• Ombre et clarté

    Ombre et clarté

     

     

     

     

     

     

     

     

     

     

    C’était un jour comme les autres, sans doute un peu plus chaud. On attendait la fraîcheur de la nuit, rêvant de somnoler au creux d’un gouffre, entouré d’eau glacée.

    On était là, dans ce grand silence d’oiseaux et de ciel bleu traversé par le vol zigzaguant des papillons et le bourdonnement évaporé des mouches et des guêpes autour des fruits tombés du prunier.

    Les avions ne laissaient aucune traînée blanche dans ce bleu immobile.

    On percevait une toute petite brise dans les feuillages du tremble. Ça ressemblait à la respiration tranquille d’un nourrisson endormi sur le ventre de sa mère.

    Le soleil n’en finissait pas de sombrer à l’horizon mais il n’éclairait plus que les cimes du chêne et du tilleul devant la maison.

    Tous ces moments qui s’allongeaient sereinement entre les arbres, ce calme profond qui gagnait la nature, ça laissait les poètes sur le bord de la route. Ils ne trouvaient pas les mots à la hauteur de ces instants fugaces.

    Alors, à tout petits pas, la lumière s’est effacée et l’ombre est arrivée. Pas n’importe quelle ombre, celle qui est chevillée à nos corps et qui ne nous lâche jamais ; on la promène partout comme un chien accroché à sa laisse s’arrêtant régulièrement et déposant deux ou trois gouttes d’urine pour recouvrir l’insignifiance de nos traces.

    Brusquement j’ai eu envie de pleurer, sans véritable raison. Pleurer sur ma vie, sur le temps passé et le peu de temps à venir. Je ne savais pas d’où me venait cette mélancolie absurde, alors que ce soir-là s’étendait encore plus paisiblement que beaucoup d’autres soirs.

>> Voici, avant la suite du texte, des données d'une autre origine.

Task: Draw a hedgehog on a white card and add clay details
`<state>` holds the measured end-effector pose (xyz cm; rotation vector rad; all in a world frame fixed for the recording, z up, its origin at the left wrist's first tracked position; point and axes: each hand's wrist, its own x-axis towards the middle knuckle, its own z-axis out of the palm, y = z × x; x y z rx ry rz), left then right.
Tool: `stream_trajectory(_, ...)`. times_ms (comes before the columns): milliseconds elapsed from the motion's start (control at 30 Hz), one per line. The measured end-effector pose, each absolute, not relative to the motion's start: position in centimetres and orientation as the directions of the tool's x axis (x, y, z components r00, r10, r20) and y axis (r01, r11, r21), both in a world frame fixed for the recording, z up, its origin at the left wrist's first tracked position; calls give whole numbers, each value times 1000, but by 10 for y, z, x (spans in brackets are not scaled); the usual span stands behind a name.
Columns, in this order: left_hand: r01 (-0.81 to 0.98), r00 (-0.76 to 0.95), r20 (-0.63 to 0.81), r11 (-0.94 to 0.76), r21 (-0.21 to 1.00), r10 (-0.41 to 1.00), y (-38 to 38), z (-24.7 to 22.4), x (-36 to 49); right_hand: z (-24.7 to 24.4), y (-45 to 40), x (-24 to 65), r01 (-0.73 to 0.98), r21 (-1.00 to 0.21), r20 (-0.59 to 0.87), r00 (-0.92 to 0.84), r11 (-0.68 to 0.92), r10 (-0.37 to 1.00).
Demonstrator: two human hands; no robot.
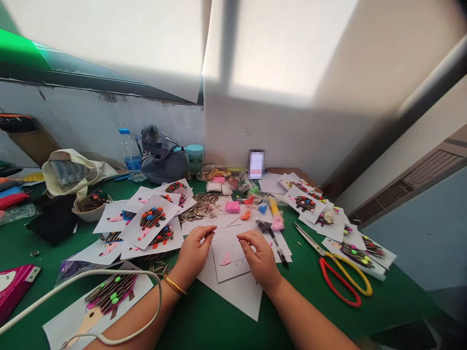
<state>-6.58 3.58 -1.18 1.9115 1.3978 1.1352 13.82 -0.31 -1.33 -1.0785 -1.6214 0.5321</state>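
Far left on the green table: a pink tool, a white cable looping across the near edge and over the left forearm, a cream cloth bag, a small bowl. Behind, a water bottle, a grey bag, a teal cup. Spread left of centre, finished hedgehog cards with coloured dots, another hedgehog card near the front edge, just beside the left forearm. A heap of sunflower seeds beyond.

Centre: left hand, gold bangle at the wrist, fingers curled with thumb and forefinger tips brought together just above the card's upper left corner; whether anything is pinched there, too small to tell. Small white card with a drawn hedgehog outline, lying flat on larger sheets between both hands. Right hand resting on the card's right edge, fingers bent, fingertips pressing the paper, nothing grasped.

Right: a black pen just beside the right hand, pink clay block, propped phone, red-and-yellow scissors lying open, more hedgehog cards fanned toward the table's corner.
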Motion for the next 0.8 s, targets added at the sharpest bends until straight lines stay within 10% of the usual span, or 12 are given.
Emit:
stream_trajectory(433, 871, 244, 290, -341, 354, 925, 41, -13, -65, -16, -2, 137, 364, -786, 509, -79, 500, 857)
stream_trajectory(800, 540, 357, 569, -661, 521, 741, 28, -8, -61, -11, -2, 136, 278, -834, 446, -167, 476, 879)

    J’ai repensé à cette phrase que j’avais notée dans un de mes nombreux carnets. Elle est d’Edmond Jabès dans son ouvrage « Le livre du dialogue » : « Il faut à la clarté beaucoup d’ombre pour éblouir ». J’ai ravalé mes larmes, avec une pointe de regret. J’ai esquissé une grimace pour faire ressortir un peu de joie sur mon visage, car j’entendais des enfants qui s’approchaient les bras chargés de promesses, que j’aurai voulues immortelles.